Message  Aurore Jeu 1 Mar - 15:05


Laissez-moi (commentaire) - Marcelle Sauvageot
(Phébus, 2004, 124 p.)


Marcelle SAUVAGEOT (France) Img005308_1
Je prétais dernièrement l'oreille à un podcast (je déballe ma bibliothèque sur France Inter) où Elsa Zylberstein dévoilait des passages de ses livres préférés. Et c'est ainsi qu'elle en est venue à évoquer Laissez-moi de Marcelle Sauvageot dont je n'avais jamais entendu parler auparavant et que je n'aurais sans doute pas remarqué sur les étagères. Mais voilà, l'histoire d'une femme délaissée par son amant m'a tout de suite parlé.

C'est un récit autobiographique que celui-ci où l'auteur, se battant contre la maladie, se trouve de plus trahie par son amant qui l'abandonne pour une autre.

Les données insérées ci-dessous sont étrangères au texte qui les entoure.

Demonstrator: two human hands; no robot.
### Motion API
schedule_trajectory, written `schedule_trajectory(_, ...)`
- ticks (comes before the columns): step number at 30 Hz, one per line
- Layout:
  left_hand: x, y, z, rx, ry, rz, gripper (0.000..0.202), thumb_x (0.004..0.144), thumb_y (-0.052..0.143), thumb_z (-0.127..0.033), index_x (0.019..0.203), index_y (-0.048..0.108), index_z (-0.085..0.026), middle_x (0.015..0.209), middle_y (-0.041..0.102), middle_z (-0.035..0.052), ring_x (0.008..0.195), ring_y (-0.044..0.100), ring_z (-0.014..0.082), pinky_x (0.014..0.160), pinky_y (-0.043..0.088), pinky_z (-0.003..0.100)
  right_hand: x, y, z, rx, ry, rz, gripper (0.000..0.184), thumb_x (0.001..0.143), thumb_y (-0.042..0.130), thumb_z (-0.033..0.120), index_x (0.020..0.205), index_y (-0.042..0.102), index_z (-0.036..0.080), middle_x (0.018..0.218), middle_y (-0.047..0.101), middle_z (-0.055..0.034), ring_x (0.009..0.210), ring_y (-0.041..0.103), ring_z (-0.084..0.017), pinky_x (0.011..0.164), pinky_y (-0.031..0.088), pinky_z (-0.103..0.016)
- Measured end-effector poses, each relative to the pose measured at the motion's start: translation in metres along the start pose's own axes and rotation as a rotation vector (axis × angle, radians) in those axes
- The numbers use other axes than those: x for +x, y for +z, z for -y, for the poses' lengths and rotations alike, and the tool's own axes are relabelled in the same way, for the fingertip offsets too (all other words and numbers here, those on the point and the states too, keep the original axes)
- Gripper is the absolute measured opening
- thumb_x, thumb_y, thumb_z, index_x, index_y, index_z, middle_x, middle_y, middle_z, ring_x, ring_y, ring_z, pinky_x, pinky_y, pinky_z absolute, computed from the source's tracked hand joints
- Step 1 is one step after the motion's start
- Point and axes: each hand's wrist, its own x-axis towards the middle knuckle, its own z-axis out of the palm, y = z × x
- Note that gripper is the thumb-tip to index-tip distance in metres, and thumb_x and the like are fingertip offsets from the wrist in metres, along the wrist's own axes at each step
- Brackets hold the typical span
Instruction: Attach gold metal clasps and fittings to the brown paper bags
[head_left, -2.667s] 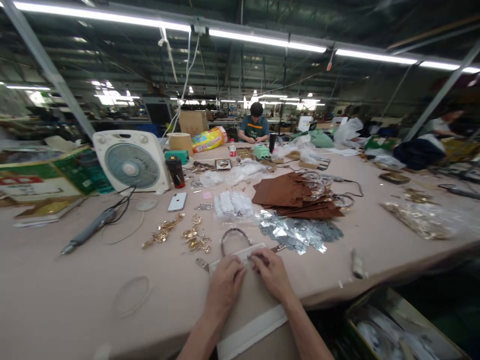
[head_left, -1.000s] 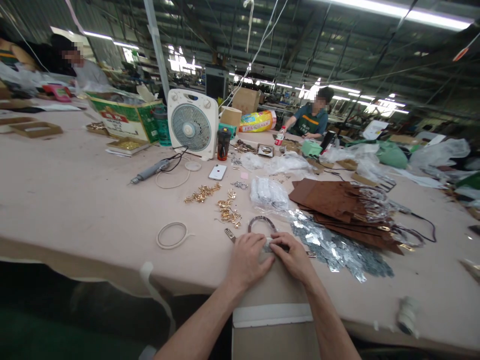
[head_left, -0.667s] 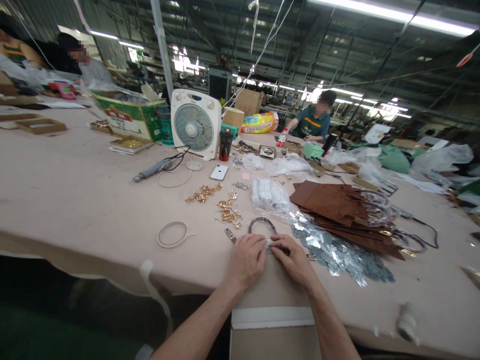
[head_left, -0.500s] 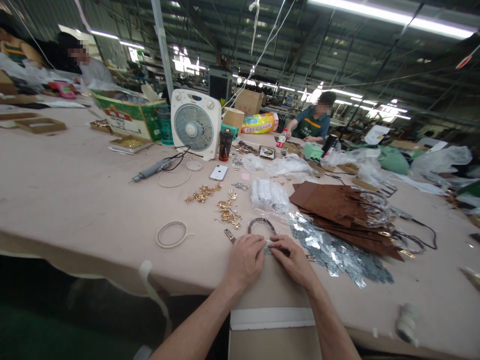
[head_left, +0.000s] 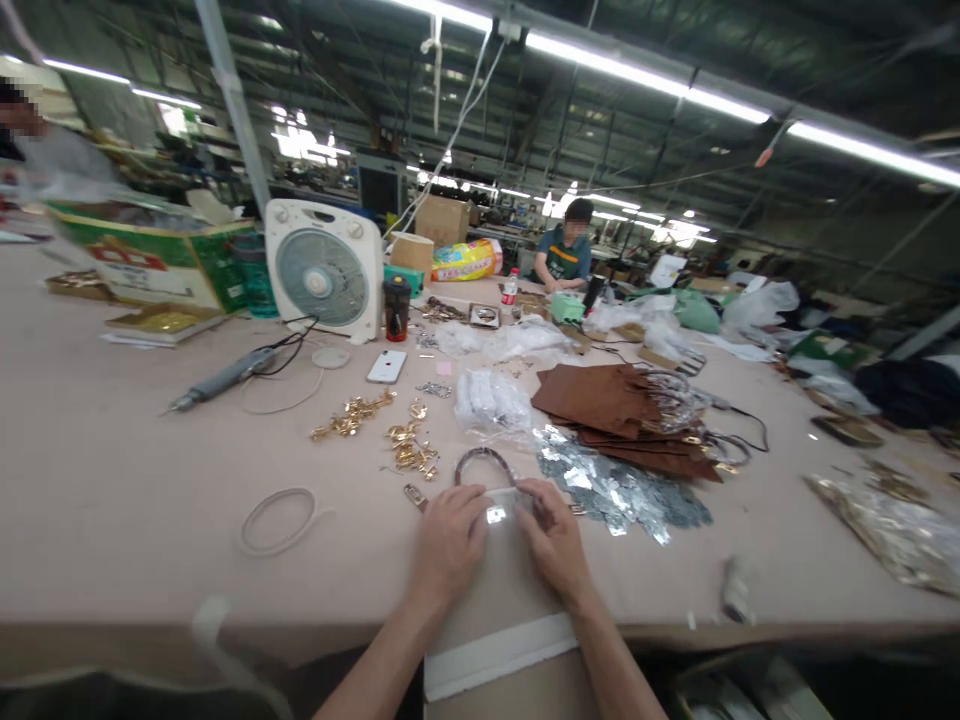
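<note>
My left hand [head_left: 448,541] and my right hand [head_left: 553,540] rest side by side on a beige flat piece [head_left: 501,610] that hangs over the table's front edge. Their fingertips press together on its top edge, around a small shiny metal part [head_left: 496,515]. A curved dark handle [head_left: 482,458] with metal end tabs arches just beyond the fingers. Both hands have curled, pinching fingers.
Gold fittings [head_left: 382,435], silver plates [head_left: 615,487], a stack of brown pieces [head_left: 615,405], a phone [head_left: 387,366], a white fan [head_left: 325,269], an electric screwdriver [head_left: 217,378] and a loose ring [head_left: 280,520] lie on the table. A seated person [head_left: 565,254] works at the far end.
The view has swung: first left, then back right. My hands have stayed on the beige piece's top edge, and a shiny metal part now shows between the fingertips.
</note>
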Motion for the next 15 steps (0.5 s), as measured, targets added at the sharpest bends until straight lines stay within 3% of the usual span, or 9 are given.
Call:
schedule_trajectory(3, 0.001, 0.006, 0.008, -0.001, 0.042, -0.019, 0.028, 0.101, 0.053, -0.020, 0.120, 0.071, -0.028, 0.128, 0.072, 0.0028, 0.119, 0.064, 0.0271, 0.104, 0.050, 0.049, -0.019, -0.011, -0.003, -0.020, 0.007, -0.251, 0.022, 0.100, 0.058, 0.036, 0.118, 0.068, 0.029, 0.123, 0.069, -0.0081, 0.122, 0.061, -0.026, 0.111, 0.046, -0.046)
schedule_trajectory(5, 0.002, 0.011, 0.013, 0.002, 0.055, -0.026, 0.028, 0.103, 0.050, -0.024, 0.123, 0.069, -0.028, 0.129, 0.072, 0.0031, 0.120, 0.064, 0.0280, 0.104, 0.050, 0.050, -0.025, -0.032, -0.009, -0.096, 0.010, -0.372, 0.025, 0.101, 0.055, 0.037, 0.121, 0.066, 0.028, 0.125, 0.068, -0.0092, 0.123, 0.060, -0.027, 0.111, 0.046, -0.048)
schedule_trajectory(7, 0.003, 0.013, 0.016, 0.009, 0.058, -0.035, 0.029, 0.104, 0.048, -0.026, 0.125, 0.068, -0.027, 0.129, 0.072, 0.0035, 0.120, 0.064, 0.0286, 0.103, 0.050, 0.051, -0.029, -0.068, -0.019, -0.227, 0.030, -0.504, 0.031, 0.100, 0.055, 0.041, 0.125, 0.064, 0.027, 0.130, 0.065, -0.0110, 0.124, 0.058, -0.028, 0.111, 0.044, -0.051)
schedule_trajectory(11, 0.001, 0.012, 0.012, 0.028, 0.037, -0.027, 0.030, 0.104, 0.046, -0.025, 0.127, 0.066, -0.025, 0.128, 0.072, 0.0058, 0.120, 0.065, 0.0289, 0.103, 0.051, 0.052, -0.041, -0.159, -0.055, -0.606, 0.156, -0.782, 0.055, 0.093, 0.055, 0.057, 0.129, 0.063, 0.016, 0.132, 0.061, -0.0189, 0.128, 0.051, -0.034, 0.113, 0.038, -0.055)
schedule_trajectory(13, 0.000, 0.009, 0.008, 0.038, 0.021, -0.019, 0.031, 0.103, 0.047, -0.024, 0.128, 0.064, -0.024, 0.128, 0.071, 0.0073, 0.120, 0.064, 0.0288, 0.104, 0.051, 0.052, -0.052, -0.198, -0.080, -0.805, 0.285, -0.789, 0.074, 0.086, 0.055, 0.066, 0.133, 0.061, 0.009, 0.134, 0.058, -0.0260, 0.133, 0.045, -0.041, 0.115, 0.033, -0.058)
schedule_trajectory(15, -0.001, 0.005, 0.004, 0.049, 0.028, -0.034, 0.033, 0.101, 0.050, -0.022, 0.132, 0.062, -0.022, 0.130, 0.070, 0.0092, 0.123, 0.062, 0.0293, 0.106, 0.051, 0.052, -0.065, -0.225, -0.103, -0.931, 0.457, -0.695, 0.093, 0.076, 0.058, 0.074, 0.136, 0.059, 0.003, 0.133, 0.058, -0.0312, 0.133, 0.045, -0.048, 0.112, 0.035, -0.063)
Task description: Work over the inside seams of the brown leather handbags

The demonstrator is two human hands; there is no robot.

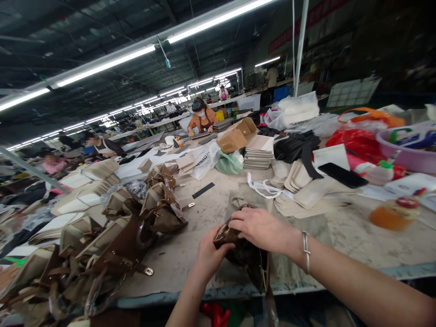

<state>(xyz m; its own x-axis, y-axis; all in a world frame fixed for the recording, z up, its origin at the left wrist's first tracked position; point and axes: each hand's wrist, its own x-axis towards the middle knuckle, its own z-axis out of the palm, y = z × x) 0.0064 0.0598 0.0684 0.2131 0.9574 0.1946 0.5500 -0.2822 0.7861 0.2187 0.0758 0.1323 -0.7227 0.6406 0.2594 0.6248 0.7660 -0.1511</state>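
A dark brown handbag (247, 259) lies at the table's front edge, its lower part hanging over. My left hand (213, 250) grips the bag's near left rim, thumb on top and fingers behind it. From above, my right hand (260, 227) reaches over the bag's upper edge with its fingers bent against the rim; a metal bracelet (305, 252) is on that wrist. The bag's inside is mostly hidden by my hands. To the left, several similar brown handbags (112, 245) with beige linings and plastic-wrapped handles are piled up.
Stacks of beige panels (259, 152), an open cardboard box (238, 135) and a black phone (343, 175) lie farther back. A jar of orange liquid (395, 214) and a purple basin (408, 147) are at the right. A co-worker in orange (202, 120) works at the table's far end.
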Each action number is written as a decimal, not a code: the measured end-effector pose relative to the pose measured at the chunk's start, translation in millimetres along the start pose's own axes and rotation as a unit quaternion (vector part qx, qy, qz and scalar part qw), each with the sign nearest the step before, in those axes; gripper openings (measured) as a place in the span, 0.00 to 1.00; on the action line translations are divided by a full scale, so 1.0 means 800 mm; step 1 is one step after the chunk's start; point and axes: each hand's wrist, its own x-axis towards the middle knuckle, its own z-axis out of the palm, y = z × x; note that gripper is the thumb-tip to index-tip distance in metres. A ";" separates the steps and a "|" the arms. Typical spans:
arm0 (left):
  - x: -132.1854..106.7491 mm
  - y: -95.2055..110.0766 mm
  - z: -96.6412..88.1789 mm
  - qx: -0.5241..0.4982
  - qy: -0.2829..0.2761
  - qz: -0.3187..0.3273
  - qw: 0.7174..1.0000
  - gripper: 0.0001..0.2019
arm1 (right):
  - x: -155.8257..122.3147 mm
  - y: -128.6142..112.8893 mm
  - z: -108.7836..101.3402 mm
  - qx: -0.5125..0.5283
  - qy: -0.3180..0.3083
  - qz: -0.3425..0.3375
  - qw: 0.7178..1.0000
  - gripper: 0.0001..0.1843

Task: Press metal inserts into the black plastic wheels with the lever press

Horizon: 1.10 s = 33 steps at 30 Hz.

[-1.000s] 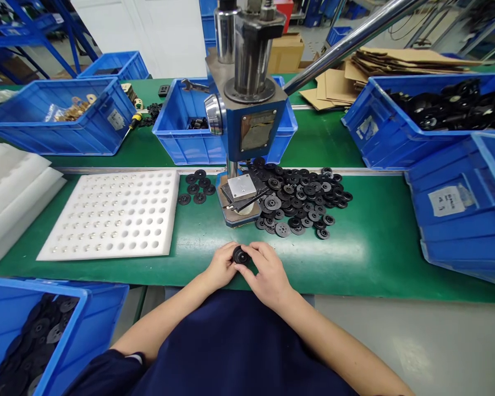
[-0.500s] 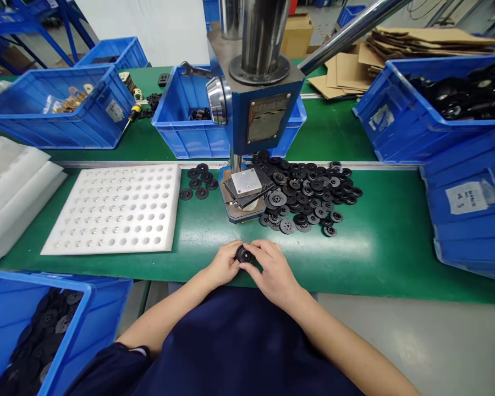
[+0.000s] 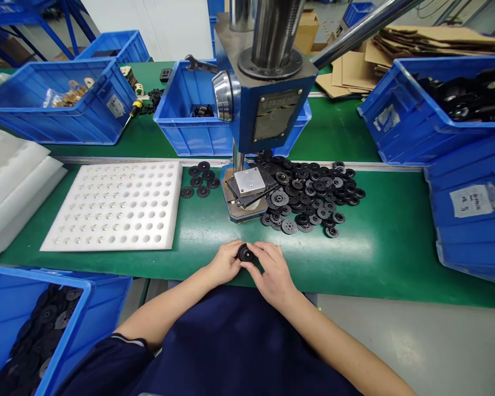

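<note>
Both my hands meet at the near edge of the green bench, pinching one small black round part (image 3: 245,252) between them. My left hand (image 3: 224,262) grips it from the left, my right hand (image 3: 272,270) from the right, fingers curled over it. Just beyond stands a blue hand press (image 3: 268,104) with a metal block (image 3: 249,181) on its base. A heap of black round parts (image 3: 309,192) lies right of the press, and a small group of black parts (image 3: 200,180) lies left of it.
A white foam tray with round holes (image 3: 115,206) lies at the left, beside stacked white foam (image 3: 12,187). Blue bins (image 3: 445,104) of black parts stand right and at the near left (image 3: 37,324). More blue bins (image 3: 58,102) and cardboard (image 3: 355,66) sit behind.
The view has shifted slightly closer and lower. My hands stay together on the black part with only small finger movements.
</note>
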 end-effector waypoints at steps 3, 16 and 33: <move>-0.001 -0.002 0.000 -0.001 0.001 0.001 1.000 0.07 | -0.001 -0.001 0.001 0.004 0.010 -0.005 1.000 0.17; 0.003 0.006 -0.001 0.030 -0.011 -0.026 0.999 0.09 | 0.004 0.010 -0.010 0.049 -0.006 0.038 0.998 0.19; 0.003 0.001 -0.003 0.024 -0.023 0.034 0.999 0.09 | -0.011 -0.003 0.006 0.009 0.067 -0.011 0.998 0.16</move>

Marcelle Sauvageot a une plume douloureusement brillante car les lettres retranscrites issues sont éloquentes d'une force de vivre, d'un sentiment pur qu'est l'amour interrompu à son apogée. Il paraît lâche le traitre qui annonce ses fiançailles ailleurs. Ne l'aimait-il pas pour de bon? Simulait-il la jalousie? On se doute que le récit est d'un autre temps où le mariage est inévitablement évoqué sitôt qu'une relation de couple s'instaure (stabilité, sécurité et famille sont les maîtres mots).

Nous nous ferons des visites ; nous nous dirons nos projets au moment où il se réaliseront, afin de vexer un peu l'autre et de ne pas subir sa commisération en cas d'échec ; nous prétendrons être ce que nous croyons être et non pas ce que nous sommes ; nous nous dirons beaucoup de "merci", "excusez-moi", des mots aimables que l'on dit sans penser. Nous serons des amis. Croyez-vous que ce soit nécessaire? (p.38)

Je crois qu'il n'est pas nécessaire d'être quitté ou dans la peine pour être sensible aux mots vibrants de Marcelle Sauvageot. Son témoignage est bouleversant d'autant plus quand on connait sa courte vie et son combat éprouvant contre la maladie (et qu'elle a malheureusement perdu).
C'est un vrai beau texte sur la puissance des sentiments, sur l'amour déçu mais aussi sur la foi en l'avenir, bien qu'il soit autre et imprécis.